Lines to return, exactly: from the line with "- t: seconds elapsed" to the line with "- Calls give" in the entries below, both included.

──────── Data listing

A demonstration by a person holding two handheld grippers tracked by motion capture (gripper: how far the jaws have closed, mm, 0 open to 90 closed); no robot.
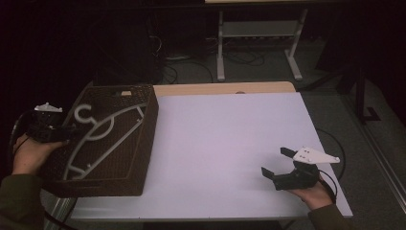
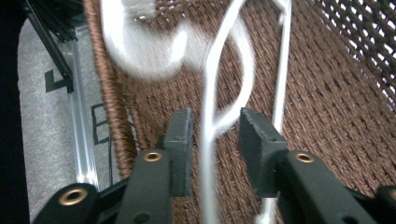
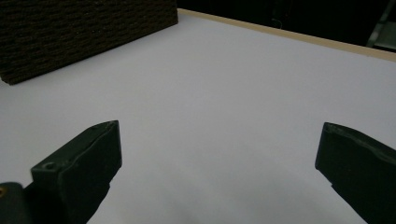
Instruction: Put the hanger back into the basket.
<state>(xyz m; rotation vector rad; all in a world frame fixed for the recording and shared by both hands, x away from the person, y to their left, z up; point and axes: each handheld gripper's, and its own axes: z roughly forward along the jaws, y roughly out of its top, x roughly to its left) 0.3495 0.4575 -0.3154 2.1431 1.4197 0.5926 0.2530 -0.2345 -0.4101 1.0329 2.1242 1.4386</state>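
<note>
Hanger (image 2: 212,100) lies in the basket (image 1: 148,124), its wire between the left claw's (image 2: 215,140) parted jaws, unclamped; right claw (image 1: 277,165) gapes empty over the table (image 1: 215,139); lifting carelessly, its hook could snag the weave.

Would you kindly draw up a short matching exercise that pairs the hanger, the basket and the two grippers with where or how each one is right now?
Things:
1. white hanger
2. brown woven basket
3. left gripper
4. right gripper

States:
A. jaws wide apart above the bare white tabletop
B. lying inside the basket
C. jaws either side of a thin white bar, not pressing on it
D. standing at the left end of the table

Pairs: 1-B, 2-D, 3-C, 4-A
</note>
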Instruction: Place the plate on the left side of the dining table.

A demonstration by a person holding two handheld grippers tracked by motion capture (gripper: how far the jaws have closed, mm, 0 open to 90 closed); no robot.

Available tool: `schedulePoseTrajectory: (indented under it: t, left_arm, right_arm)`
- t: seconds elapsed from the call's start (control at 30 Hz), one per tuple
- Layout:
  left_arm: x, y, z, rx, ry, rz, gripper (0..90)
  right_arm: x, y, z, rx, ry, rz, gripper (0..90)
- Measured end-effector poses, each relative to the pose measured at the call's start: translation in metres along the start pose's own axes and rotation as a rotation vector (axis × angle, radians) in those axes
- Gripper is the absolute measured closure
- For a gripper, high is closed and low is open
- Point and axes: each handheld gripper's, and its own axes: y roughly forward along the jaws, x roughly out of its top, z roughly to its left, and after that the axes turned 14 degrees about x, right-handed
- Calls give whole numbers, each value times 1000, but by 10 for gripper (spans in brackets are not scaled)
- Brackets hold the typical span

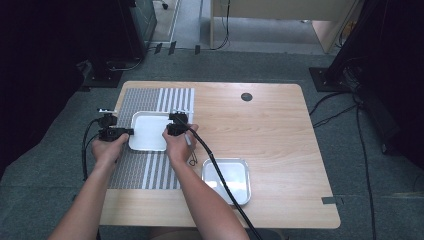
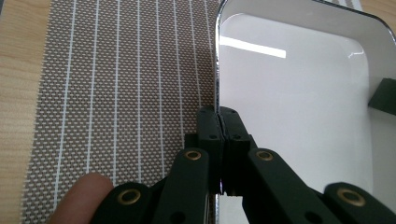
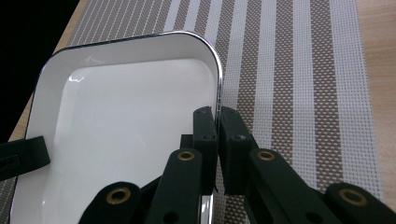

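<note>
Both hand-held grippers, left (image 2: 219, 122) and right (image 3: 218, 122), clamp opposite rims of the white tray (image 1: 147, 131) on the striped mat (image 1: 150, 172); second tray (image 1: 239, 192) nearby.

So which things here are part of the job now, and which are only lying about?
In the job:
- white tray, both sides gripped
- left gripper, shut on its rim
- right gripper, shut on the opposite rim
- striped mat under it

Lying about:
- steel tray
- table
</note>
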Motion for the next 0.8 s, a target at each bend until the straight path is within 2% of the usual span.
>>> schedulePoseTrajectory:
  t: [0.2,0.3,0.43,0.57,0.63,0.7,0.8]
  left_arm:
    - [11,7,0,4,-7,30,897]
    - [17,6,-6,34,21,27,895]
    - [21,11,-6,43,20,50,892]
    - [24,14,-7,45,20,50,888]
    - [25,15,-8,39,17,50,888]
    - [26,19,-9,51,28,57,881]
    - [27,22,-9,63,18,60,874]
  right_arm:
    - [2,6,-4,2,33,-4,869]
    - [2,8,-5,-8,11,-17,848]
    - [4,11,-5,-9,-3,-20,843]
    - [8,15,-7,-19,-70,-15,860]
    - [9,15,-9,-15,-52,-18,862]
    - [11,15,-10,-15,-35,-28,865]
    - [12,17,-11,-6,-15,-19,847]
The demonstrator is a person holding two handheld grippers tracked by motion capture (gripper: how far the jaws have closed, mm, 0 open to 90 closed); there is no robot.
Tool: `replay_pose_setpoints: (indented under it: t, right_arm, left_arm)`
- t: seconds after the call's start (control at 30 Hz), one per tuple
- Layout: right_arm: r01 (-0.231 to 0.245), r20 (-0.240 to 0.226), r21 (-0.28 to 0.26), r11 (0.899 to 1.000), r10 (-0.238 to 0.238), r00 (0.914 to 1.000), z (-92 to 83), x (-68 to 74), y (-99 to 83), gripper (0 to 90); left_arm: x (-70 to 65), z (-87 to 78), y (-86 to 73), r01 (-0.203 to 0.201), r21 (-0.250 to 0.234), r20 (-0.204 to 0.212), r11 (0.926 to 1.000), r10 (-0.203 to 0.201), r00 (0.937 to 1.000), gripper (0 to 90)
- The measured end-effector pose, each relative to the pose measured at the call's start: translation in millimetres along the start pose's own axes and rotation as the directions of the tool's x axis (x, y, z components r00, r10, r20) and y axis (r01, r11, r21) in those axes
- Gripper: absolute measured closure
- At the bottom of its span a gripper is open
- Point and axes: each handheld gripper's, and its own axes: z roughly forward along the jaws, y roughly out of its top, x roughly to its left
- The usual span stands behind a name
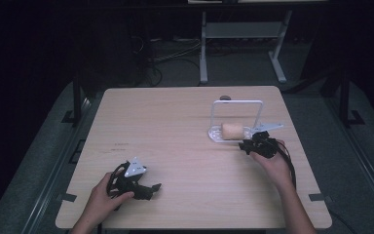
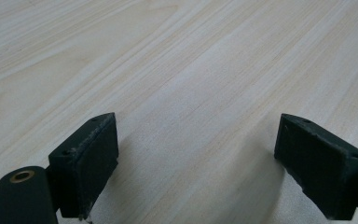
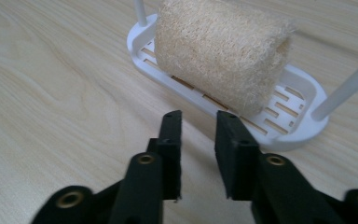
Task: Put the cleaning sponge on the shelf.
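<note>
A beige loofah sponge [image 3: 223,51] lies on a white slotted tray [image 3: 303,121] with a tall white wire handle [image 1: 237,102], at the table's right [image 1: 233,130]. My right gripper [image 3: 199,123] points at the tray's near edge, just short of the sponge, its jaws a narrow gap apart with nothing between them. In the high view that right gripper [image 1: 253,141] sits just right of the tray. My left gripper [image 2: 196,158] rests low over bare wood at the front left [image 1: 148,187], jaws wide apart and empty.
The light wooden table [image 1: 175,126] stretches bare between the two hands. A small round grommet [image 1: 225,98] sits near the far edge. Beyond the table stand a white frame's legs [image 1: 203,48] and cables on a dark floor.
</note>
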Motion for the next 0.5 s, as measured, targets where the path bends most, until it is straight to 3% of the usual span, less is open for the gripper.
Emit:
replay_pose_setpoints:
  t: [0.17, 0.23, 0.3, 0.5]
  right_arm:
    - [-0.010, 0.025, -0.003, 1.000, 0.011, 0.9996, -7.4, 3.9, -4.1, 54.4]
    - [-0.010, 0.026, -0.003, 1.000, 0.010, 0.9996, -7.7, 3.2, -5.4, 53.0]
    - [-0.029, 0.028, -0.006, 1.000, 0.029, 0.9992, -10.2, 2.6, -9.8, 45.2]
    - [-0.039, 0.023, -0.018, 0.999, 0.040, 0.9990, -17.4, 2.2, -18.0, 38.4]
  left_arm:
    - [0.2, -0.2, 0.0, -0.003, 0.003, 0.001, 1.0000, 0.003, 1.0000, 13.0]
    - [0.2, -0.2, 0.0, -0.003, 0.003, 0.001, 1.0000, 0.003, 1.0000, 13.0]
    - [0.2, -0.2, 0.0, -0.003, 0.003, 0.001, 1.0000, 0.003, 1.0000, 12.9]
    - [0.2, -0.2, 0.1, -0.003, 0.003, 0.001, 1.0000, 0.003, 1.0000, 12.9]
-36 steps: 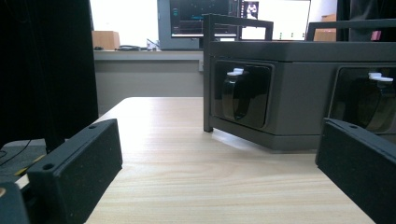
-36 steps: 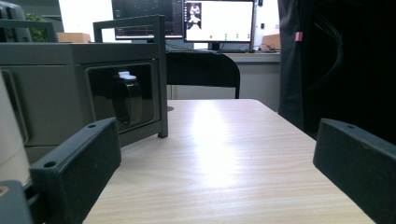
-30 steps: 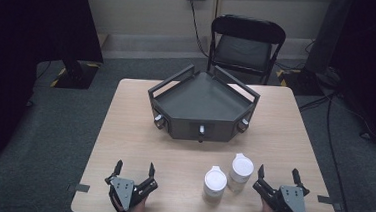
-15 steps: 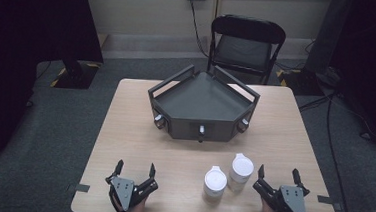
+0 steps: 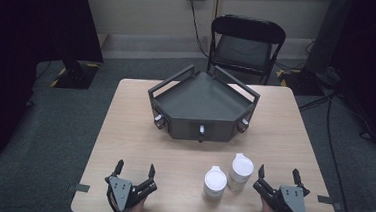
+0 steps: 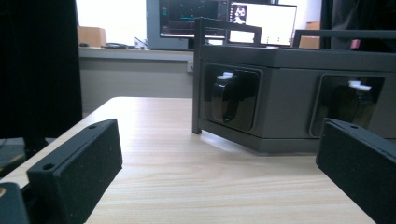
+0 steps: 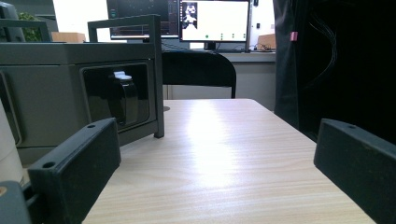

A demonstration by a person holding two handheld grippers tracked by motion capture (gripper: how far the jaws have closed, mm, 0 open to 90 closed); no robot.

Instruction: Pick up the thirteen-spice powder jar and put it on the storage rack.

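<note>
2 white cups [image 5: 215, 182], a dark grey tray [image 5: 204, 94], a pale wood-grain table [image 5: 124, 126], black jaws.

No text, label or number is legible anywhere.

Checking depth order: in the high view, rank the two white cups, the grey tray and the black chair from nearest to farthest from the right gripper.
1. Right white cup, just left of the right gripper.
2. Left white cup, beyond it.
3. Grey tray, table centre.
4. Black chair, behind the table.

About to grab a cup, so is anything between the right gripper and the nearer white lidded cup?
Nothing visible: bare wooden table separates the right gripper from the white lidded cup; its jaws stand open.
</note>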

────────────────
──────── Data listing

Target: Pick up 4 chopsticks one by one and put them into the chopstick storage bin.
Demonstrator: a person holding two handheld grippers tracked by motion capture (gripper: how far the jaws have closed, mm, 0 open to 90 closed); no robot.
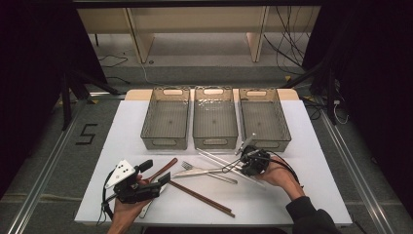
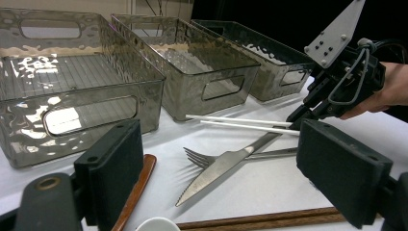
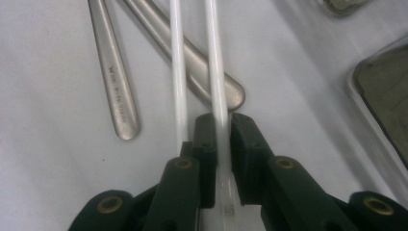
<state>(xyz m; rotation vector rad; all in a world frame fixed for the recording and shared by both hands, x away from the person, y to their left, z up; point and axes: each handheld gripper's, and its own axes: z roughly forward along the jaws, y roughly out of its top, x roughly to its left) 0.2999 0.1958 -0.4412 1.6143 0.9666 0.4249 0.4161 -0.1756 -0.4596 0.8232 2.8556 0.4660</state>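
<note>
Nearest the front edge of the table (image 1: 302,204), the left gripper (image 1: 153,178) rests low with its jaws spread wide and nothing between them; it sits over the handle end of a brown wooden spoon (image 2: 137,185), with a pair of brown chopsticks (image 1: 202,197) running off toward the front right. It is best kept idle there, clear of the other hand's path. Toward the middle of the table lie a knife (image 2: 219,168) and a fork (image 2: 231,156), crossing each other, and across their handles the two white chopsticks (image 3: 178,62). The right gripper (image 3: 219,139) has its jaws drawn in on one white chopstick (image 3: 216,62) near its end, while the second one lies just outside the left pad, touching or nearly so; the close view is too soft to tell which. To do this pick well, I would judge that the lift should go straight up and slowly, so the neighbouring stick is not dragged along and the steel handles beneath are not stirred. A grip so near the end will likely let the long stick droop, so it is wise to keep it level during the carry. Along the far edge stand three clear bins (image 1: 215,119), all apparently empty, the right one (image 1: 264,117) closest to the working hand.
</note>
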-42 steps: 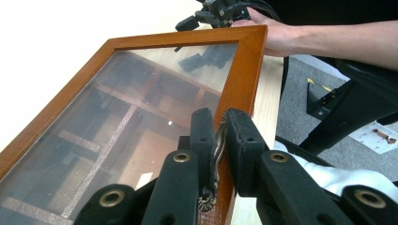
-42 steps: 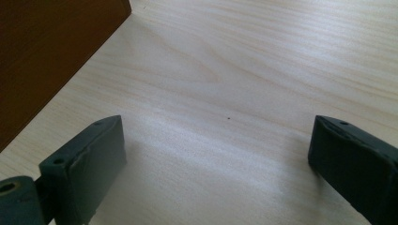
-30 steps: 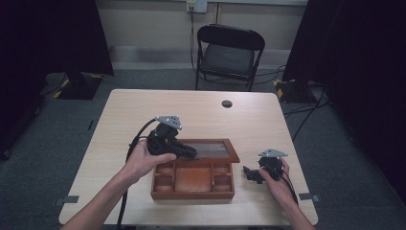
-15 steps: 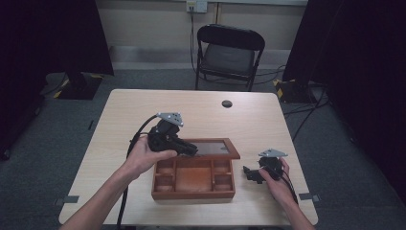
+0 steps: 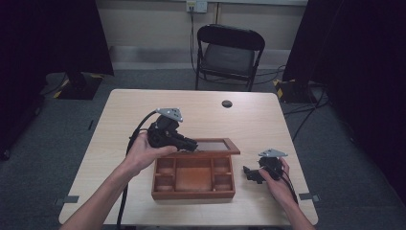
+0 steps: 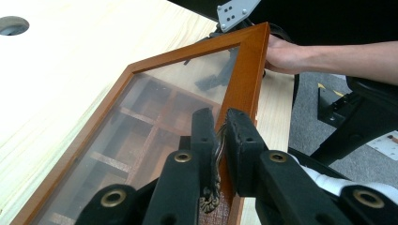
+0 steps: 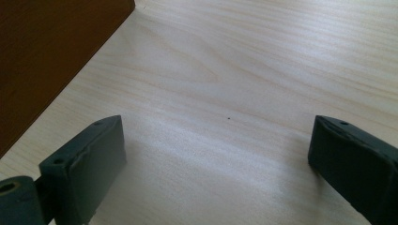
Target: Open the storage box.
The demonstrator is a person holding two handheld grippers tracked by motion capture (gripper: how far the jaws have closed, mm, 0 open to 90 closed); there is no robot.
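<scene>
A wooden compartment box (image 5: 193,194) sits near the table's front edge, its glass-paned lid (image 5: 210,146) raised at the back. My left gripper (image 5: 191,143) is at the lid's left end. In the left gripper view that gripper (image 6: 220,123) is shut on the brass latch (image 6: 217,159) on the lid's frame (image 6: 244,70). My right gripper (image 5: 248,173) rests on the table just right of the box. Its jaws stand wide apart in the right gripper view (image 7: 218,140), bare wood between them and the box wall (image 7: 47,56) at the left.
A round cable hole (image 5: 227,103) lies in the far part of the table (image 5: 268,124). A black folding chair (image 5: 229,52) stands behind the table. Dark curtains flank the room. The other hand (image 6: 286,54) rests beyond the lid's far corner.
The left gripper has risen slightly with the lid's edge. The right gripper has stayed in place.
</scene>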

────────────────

* _Response below_
- t: seconds elapsed from the call's start (control at 30 Hz), one per tuple
- Layout:
  left_arm: x, y, z, rx, ry, rz, gripper (0..90)
  right_arm: x, y, z, rx, ry, rz, gripper (0..90)
- Measured end-effector poses, each relative to the pose measured at the call's start: translation in metres along the start pose's own axes and rotation as a rotation vector (axis × angle, radians) in those axes
- Gripper is the absolute measured closure
- For a gripper, high is closed and low is open
- Point and axes: each handheld gripper's, and its own axes: y roughly forward along the jaws, x roughly out of its top, z roughly to its left, and after that the axes turned 14 degrees about x, right-handed
- Calls give whole numbers, each value times 1000, but by 10 for gripper (spans in brackets are not scaled)

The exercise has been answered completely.